_Work instructions_
In the listing that follows, how many lines include the string "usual"? Reply with only the number.

_Collected material_
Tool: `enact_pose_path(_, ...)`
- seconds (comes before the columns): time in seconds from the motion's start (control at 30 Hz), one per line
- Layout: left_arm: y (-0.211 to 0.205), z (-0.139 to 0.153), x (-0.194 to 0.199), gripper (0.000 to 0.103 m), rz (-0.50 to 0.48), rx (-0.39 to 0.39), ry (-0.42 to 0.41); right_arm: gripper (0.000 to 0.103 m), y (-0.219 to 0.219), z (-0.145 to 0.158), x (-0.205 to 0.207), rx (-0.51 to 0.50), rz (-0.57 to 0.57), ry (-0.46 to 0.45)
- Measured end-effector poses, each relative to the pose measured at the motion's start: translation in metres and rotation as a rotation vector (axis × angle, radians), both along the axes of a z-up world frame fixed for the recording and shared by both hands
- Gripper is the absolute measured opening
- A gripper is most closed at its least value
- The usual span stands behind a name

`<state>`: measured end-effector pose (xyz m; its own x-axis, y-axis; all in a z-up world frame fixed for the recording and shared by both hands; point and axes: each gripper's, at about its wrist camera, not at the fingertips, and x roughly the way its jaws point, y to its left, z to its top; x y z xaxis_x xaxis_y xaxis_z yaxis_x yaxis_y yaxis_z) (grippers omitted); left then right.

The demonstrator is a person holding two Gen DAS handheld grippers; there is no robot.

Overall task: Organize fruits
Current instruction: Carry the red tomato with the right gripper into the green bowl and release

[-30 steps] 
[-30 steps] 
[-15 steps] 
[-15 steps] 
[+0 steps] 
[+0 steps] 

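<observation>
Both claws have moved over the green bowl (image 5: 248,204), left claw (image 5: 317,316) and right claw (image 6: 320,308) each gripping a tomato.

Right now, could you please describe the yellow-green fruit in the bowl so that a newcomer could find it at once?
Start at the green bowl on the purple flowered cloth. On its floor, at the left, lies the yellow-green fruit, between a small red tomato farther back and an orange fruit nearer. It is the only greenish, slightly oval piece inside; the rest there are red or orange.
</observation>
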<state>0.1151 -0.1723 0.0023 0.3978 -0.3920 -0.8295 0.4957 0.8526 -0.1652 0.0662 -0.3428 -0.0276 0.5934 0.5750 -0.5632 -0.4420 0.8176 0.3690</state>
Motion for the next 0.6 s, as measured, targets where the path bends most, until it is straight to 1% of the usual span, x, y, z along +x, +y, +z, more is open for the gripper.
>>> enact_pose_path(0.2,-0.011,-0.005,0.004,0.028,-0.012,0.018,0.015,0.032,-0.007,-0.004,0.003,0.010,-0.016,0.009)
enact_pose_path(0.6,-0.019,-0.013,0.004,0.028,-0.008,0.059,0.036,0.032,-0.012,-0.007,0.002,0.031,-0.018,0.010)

_Answer space_
2